Mais à chaque homme qui venait, Grand-Seigneur, le père de la jeune fille, tenait le même discours :
- Si tu ne sais pas tarir la mer, tu ne pourras pas avoir ma fille !
Voilà ce que disait Grand-Seigneur, le père de la jeune fille. Et ensuite…
Bientôt vient un autre, pour la demander en mariage. L’orateur de la famille déclare :
- Nous venons ici, certes pour vous rendre visite, mais aussi pour une autre raison. Nous nous garderons d’imiter » celui qui était venu emprunter la pirogue, et qui, une fois arrivé, ne disait rien », de peur d’être, comme lui, « devancé par un autre venu après lui »… Bref, nous sommes venus vous demander votre fille en mariage. Et c’est pourquoi nous, qui avons un garçon, nous devons venir bers vous, qui avez une fille à marier.
- Pour marier ma fille, répond le père, je ne prendrai point en considération le « pelage tacheté », et même, si le prétendant est un pitoyable Ulcères-aux-Pieds, il aura ma fille, même si c’est un pauvre, même si c’est le dernier des misérables, il l’aura, pourvu qu’il sache tarir la mer. Mais celui qui ne saura pas tarir la mer, ah non, il n’aura pas ma fille !
Et, pour tous ceux qui se présentaient, c’était la même chose. Le garçon allait au bord de la mer, et il essayait de la boire… Il buvait, buvait, buvait, jusqu’à ce qu’à la fin il se lasse. Il se retrouvait là, au bord de l’eau, le ventre ballonné. Et la mer qui n’avait pas bougé !
Et non seulement la msr n’était pas tarie, mais le gars, tout gonflé d’eau de mer, mourait sur place.
Alors, on ne sait trop comment, ni quand, au bout d’un certain temps, se présenta le petit Ulcères-aux-Pieds.
- Je viens ici, certes pour vous rendre visite, mais aussi pour une autre raison. Je me garderai d’imiter « celui qui était venu emprunter la pirogue, et qui, une fois arrivé, ne disait rien », de peur d’être, comme lui, « devancé par un autre venu après lui ». Bref, je viens vous demander votre fille en mariage ! Tel que vous me voyez, je suis encore garçon, je ne suis pas encore marié, aussi je viens demander votre fille.

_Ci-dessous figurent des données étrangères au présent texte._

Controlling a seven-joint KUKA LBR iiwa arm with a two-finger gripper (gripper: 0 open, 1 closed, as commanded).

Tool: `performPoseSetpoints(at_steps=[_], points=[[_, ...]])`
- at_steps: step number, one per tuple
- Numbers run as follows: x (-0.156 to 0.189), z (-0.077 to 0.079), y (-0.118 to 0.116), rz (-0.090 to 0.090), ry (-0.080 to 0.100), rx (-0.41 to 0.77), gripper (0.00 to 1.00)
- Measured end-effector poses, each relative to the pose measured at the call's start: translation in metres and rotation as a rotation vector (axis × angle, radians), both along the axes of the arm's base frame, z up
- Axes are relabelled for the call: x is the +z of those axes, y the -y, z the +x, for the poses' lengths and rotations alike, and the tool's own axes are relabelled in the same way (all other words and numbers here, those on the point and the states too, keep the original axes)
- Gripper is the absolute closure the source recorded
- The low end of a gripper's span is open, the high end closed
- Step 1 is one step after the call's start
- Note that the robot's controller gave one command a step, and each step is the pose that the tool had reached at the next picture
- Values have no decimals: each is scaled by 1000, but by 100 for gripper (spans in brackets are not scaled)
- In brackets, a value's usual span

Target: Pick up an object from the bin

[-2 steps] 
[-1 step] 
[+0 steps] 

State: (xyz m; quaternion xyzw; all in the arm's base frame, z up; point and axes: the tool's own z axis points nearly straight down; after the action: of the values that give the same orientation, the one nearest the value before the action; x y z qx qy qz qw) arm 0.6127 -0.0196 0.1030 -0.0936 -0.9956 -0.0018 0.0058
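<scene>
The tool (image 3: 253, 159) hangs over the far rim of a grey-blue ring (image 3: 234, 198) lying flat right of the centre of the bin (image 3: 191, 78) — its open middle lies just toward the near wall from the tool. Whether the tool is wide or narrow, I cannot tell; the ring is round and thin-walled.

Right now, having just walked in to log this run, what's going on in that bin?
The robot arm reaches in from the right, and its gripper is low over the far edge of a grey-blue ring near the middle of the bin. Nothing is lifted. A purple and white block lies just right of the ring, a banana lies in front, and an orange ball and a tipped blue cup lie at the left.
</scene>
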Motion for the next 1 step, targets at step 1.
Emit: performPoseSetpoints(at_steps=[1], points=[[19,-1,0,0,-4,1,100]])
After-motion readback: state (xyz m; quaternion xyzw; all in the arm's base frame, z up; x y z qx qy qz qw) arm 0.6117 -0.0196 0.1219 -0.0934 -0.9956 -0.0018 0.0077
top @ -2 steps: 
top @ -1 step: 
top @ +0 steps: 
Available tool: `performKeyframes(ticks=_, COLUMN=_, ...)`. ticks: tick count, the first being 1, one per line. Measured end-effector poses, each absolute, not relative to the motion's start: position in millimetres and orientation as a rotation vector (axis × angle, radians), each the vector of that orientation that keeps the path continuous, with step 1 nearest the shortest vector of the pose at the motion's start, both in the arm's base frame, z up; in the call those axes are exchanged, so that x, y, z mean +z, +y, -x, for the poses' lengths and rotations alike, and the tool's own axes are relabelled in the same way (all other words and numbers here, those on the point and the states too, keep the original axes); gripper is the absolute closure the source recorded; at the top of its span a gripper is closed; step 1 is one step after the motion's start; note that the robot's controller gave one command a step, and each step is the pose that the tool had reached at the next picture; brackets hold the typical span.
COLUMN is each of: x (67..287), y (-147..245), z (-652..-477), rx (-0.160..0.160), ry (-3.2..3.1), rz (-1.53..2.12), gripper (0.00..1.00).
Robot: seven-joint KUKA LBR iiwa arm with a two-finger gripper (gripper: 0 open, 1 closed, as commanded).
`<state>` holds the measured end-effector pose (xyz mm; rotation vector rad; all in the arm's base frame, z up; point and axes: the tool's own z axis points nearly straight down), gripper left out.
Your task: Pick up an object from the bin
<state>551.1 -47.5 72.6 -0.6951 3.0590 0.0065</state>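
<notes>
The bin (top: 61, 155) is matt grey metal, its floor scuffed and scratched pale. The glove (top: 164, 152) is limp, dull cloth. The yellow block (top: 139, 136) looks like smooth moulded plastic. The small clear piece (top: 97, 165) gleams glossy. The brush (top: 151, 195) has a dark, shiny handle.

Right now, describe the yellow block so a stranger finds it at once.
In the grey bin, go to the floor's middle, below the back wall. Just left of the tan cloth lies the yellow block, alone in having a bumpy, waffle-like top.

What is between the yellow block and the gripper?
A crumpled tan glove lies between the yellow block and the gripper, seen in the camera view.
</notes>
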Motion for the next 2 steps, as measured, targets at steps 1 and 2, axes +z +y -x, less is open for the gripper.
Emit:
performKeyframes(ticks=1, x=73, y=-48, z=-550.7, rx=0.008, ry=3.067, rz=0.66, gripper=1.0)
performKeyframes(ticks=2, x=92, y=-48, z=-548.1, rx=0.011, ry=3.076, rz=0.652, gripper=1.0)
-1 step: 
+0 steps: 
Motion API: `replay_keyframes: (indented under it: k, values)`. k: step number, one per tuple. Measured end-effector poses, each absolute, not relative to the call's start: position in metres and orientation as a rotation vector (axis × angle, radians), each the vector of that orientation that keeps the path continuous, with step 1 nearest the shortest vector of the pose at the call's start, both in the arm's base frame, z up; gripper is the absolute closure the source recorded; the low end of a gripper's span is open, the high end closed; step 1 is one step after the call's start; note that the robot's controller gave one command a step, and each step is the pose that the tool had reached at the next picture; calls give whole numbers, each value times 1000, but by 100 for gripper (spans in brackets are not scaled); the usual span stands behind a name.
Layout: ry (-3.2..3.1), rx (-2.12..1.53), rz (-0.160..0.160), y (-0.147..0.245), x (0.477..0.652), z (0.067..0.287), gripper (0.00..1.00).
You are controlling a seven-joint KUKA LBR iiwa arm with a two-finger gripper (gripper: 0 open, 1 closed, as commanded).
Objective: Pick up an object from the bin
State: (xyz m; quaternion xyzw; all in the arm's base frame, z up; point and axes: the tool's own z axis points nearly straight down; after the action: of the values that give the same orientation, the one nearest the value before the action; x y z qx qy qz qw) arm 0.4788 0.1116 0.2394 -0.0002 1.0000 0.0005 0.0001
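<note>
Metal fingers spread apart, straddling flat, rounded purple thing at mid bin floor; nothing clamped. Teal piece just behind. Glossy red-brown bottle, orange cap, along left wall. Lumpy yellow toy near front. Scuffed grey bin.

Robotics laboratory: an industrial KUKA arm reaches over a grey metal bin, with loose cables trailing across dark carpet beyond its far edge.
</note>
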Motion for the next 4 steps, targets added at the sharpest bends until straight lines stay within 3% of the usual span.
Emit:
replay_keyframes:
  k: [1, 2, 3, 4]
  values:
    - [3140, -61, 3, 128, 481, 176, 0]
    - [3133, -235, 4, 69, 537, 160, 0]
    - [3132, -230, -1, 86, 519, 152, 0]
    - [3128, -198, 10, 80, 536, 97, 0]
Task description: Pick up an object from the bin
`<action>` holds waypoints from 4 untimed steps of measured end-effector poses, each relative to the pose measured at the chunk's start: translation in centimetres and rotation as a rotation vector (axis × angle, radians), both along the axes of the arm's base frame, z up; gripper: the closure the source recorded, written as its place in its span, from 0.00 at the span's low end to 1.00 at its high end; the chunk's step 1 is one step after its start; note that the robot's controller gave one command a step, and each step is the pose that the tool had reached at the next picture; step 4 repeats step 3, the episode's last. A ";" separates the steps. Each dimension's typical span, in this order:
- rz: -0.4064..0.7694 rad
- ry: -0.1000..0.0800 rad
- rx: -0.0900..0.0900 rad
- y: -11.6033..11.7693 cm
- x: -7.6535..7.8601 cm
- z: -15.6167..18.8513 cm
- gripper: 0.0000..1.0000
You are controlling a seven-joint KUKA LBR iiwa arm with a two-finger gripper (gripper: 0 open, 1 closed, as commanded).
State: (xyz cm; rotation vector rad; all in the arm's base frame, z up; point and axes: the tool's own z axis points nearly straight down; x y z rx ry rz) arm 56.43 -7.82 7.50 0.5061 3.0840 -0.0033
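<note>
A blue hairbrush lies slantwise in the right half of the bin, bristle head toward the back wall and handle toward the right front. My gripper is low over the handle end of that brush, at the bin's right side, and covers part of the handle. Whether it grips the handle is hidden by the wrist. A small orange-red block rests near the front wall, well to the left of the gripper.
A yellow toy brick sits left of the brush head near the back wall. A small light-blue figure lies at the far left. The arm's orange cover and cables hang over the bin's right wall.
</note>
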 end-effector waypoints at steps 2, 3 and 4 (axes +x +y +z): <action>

- Pour marier ma fille, répond Grand-Seigneur, je ne prendrai point en considération le « pelage tacheté »… S’il se présente quelqu’un qui sera capable de tarir la mer, eh bien, celui-là aura ma fille.
Alors, ayant entendu ces conditions ;
- Oh, c’est facile, je peux la boire, dit le petit Ulcères-aux-Pieds.
Alors, après cela, le moyen qu’il allait employer pour tarir la mer ne demandait pas tant de connaissances… Il dit à Grand-Seigneur :
- Si tu ne peux pas barrer tous les petits cours d’eau qui se jettent dans la mer, alors personne au monde ne pourra boire la mer. Mais si tu peux barrer tous les cours d’eau, tous les petits cours d’eau qui se jettent dans la mer, alors, moi, oui, je boirai ce qui restera.
Alors ;
- C’est cela, mon ami, dit Grand-Seigneur ! Tu peux avoir ma fille, car tu es un homme plein de sagesse, tu as la sagesse. Tous ceux qui t’ont devancez n’étaient conduits que par un esprit hâbleur, ils n’examinaient pas les choses à fond. Et ils allaient directement essayer de boire la mer ! S’il en est ainsi, tu as ma fille ! Tu peux l’emmener, tu es mon gendre, dès aujourd’hui.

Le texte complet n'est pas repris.